* TRY IT *
Take the entries below and print, exactly, the stretch from the line containing "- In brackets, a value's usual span" through the line containing "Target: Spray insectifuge", both included.

── DATA PROVIDED ──

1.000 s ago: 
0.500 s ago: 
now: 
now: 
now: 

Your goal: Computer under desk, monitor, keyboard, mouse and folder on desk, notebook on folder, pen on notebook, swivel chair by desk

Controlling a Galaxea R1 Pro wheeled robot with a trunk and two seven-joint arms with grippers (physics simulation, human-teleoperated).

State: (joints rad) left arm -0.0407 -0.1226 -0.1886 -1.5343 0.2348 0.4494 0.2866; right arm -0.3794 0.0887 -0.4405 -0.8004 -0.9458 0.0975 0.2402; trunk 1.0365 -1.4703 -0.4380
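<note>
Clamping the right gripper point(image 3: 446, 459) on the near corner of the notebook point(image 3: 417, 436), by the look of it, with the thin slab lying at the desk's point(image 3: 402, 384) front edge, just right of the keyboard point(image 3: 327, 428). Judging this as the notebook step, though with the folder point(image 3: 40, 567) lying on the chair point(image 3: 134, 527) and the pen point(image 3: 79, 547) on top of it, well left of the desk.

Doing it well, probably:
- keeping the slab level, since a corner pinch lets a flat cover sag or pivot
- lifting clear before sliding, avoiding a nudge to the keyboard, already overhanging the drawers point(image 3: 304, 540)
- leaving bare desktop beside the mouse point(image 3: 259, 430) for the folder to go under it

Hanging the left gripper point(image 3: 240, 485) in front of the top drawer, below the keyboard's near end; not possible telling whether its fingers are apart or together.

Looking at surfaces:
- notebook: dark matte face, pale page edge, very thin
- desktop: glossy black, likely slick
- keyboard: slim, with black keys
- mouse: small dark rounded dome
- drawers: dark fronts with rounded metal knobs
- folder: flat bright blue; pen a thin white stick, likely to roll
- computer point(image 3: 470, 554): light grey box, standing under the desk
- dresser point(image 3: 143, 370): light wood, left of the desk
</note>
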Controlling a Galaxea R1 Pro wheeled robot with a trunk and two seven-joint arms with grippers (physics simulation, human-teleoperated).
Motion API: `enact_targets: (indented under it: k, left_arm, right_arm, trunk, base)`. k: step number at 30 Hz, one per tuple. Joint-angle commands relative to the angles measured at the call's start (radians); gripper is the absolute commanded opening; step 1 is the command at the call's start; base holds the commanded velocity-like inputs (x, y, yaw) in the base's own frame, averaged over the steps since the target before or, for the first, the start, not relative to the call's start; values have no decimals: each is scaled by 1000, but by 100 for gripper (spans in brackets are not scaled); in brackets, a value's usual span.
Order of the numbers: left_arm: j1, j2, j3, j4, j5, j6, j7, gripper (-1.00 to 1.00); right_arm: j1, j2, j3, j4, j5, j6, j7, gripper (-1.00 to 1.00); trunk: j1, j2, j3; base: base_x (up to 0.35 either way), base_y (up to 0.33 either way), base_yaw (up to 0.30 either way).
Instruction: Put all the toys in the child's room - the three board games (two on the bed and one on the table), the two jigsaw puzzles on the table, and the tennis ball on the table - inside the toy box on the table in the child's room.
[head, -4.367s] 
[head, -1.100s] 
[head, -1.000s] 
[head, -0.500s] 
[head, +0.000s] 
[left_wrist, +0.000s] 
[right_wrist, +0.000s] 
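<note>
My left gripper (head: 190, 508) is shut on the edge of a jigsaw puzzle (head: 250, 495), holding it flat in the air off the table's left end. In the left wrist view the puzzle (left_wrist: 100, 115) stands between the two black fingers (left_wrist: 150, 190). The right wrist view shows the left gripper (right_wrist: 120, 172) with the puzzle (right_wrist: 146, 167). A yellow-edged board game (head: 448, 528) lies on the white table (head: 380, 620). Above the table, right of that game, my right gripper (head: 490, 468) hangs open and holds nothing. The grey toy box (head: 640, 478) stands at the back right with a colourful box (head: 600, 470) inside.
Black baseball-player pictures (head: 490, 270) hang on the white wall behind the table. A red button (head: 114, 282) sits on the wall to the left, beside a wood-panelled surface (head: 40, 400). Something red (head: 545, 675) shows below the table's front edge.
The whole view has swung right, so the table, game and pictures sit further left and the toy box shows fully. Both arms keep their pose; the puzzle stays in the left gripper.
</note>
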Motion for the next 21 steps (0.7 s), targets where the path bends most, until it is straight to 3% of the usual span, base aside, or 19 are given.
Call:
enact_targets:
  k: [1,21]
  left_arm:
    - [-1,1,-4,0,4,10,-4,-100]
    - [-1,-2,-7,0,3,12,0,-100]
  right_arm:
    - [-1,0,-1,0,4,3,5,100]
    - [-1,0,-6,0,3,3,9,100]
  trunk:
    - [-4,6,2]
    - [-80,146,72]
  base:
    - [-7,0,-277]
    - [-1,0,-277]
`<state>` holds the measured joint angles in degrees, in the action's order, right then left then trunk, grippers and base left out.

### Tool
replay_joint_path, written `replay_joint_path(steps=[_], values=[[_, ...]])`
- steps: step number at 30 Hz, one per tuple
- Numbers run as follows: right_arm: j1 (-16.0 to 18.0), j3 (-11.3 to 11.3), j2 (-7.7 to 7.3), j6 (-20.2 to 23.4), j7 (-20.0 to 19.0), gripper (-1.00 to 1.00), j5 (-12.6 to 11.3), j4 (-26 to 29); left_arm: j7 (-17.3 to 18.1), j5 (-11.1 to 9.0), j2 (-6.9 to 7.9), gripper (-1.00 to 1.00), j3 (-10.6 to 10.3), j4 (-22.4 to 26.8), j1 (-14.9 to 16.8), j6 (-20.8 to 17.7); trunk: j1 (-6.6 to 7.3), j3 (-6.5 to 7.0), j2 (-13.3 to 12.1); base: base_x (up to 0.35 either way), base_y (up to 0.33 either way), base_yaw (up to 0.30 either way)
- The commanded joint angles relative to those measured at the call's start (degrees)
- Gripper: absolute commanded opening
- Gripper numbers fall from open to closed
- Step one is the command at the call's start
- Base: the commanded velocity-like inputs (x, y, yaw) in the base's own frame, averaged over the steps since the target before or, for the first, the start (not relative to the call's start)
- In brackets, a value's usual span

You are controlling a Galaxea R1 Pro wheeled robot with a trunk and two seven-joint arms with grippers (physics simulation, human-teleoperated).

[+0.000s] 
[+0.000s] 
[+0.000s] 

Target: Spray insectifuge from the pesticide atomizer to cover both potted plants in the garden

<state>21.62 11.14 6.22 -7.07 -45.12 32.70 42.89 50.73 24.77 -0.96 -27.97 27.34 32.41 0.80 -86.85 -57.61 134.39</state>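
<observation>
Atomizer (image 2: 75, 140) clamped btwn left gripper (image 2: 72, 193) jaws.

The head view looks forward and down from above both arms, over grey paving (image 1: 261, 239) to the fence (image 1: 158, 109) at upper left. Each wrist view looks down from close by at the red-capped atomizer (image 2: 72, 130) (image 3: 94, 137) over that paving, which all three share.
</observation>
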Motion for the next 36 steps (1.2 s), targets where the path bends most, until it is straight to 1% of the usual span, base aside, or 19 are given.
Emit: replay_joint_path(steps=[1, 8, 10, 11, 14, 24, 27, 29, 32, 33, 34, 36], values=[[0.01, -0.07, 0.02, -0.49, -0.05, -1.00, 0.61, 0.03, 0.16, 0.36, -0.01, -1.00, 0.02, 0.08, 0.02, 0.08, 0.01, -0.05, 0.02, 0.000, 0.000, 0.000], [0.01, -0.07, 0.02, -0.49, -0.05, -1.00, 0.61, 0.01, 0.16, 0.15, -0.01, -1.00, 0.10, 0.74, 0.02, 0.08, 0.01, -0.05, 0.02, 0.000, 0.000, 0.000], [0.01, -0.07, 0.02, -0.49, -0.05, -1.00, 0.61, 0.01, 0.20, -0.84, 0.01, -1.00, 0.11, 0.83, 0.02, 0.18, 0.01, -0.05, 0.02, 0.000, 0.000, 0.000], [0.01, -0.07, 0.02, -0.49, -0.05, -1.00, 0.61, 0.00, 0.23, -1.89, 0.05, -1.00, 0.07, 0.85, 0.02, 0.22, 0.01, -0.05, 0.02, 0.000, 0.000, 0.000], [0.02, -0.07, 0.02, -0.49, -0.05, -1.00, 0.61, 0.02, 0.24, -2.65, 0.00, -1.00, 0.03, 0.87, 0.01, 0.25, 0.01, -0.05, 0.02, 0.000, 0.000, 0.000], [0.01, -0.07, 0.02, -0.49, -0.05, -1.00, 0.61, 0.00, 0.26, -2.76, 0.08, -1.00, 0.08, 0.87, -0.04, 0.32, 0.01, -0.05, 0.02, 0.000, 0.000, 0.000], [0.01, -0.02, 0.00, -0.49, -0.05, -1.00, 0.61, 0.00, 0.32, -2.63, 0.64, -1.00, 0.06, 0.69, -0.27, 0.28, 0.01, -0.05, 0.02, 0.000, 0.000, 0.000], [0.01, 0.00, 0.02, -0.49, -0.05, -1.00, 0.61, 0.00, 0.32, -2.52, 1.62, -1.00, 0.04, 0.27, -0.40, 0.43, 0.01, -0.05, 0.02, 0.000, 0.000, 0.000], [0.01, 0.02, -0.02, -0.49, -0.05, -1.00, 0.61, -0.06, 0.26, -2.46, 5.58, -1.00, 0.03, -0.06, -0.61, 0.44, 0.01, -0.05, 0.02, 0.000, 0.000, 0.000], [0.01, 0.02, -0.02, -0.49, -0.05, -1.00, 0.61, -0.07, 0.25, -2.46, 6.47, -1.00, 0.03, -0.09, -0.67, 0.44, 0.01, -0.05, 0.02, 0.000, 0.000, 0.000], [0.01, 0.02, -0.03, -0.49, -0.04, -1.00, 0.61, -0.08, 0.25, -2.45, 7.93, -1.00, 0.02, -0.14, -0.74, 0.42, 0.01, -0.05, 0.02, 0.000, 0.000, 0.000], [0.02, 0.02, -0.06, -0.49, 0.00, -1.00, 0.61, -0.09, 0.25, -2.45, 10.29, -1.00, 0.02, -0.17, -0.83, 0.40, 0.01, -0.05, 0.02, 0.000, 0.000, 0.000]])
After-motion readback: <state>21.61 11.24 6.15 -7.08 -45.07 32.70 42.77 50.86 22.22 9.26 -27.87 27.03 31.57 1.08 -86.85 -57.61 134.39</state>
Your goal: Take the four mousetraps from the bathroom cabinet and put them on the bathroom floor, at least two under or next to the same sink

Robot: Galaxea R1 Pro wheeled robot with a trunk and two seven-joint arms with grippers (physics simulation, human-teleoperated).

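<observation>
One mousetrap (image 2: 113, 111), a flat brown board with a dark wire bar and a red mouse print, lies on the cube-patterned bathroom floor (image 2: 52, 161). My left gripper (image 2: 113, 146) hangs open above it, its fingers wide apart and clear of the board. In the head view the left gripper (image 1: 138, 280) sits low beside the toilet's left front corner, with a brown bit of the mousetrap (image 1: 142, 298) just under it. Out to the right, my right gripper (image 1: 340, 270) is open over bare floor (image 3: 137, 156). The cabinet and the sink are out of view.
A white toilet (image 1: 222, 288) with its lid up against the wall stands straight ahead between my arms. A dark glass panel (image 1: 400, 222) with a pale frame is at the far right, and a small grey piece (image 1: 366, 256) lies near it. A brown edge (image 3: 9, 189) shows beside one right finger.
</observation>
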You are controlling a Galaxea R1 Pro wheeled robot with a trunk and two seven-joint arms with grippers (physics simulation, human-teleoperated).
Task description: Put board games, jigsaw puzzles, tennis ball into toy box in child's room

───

* TASK OUTPUT *
- In brackets, a value's usual span

You are controlling a Galaxea R1 Pro wheeled robot with a trunk and two seven-joint arms with grippers (physics simulation, human-teleoperated).

[+0.000s] 
[+0.000s] 
[+0.000s] 

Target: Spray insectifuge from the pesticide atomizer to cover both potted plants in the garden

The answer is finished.